• [What you have to do] Read through the listing below and return only the lines containing "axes".

• [Data extract]

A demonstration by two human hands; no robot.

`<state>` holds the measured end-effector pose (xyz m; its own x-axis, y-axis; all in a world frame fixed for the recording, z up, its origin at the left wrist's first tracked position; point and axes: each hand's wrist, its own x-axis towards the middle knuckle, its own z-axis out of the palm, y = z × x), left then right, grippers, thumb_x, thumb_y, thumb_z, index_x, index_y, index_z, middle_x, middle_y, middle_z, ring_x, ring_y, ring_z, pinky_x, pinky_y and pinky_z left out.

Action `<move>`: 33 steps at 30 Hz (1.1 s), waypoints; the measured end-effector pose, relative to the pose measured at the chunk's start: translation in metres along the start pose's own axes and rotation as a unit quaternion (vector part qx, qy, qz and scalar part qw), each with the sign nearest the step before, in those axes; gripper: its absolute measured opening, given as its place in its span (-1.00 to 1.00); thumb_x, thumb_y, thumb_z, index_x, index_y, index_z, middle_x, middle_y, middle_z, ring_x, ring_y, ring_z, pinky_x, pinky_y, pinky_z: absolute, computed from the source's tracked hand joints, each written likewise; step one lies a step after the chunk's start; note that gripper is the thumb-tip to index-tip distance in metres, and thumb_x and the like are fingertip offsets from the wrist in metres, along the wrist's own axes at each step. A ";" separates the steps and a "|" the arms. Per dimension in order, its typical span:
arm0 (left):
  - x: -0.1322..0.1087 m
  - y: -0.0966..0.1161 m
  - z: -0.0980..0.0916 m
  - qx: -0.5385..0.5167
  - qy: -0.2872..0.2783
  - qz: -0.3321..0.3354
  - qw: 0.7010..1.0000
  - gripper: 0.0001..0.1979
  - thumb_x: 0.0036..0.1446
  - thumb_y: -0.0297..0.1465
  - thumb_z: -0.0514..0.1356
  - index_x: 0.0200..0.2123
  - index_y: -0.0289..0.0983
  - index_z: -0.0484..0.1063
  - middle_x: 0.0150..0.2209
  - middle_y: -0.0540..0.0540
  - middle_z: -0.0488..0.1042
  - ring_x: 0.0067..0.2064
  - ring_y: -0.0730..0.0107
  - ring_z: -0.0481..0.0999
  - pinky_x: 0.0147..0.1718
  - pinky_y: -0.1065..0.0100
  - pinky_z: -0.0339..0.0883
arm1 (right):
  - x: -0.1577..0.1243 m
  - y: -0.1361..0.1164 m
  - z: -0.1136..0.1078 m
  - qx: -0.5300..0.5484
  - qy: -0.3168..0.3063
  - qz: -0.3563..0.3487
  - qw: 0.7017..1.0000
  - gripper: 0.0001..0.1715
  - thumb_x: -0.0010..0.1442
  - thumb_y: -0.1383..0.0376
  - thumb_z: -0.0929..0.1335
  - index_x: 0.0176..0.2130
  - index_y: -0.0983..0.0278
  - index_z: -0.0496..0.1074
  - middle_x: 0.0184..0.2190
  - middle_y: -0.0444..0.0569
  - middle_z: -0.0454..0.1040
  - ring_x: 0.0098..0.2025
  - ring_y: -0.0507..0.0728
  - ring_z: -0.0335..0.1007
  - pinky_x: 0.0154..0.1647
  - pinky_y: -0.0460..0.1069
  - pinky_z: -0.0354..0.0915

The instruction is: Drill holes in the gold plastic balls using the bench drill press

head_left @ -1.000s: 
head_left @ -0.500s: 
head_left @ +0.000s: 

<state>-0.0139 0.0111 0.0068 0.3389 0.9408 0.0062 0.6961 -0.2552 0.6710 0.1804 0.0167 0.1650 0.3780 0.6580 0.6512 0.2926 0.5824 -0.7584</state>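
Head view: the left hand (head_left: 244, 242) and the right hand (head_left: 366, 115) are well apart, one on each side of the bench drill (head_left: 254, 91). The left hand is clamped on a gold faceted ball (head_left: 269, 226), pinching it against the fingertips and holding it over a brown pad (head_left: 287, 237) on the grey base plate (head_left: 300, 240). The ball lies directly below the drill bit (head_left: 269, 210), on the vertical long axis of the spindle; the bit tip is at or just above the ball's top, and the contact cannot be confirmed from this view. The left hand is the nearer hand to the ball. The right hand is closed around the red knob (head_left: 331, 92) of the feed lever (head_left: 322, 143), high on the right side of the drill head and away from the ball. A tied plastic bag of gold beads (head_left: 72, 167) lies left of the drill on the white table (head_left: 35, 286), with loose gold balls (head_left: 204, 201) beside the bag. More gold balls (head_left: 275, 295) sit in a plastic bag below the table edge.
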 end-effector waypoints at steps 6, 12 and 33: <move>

• [Response area]
`<state>` holds the measured end-effector pose (xyz m; its own x-axis, y-axis; all in a world frame fixed for the recording, z up, its origin at the left wrist's first tracked position; point and axes: each hand's wrist, its own x-axis towards the middle knuckle, its own z-axis out of the palm, y = z × x), left then right, grippers, thumb_x, thumb_y, thumb_z, index_x, index_y, index_z, middle_x, middle_y, middle_z, ring_x, ring_y, ring_z, pinky_x, pinky_y and pinky_z left out.
Action `<move>`: 33 steps at 30 Hz (1.1 s), waypoints; the measured end-effector pose, relative to the pose measured at the chunk's start: translation in metres along the start pose's own axes and rotation as a unit quaternion (vector part qx, qy, qz and scalar part qw), each with the sign nearest the step before, in those axes; gripper: its absolute measured opening, given as its place in its span (-1.00 to 1.00); thumb_x, thumb_y, thumb_z, index_x, index_y, index_z, middle_x, middle_y, middle_z, ring_x, ring_y, ring_z, pinky_x, pinky_y, pinky_z: absolute, computed from the source's tracked hand joints, each written likewise; step one lies a step after the chunk's start; note that gripper is the thumb-tip to index-tip distance in metres, and thumb_x and the like are fingertip offsets from the wrist in metres, along the wrist's own axes at each step. A ";" separates the steps and a "|" the arms. Per dimension in order, its typical span:

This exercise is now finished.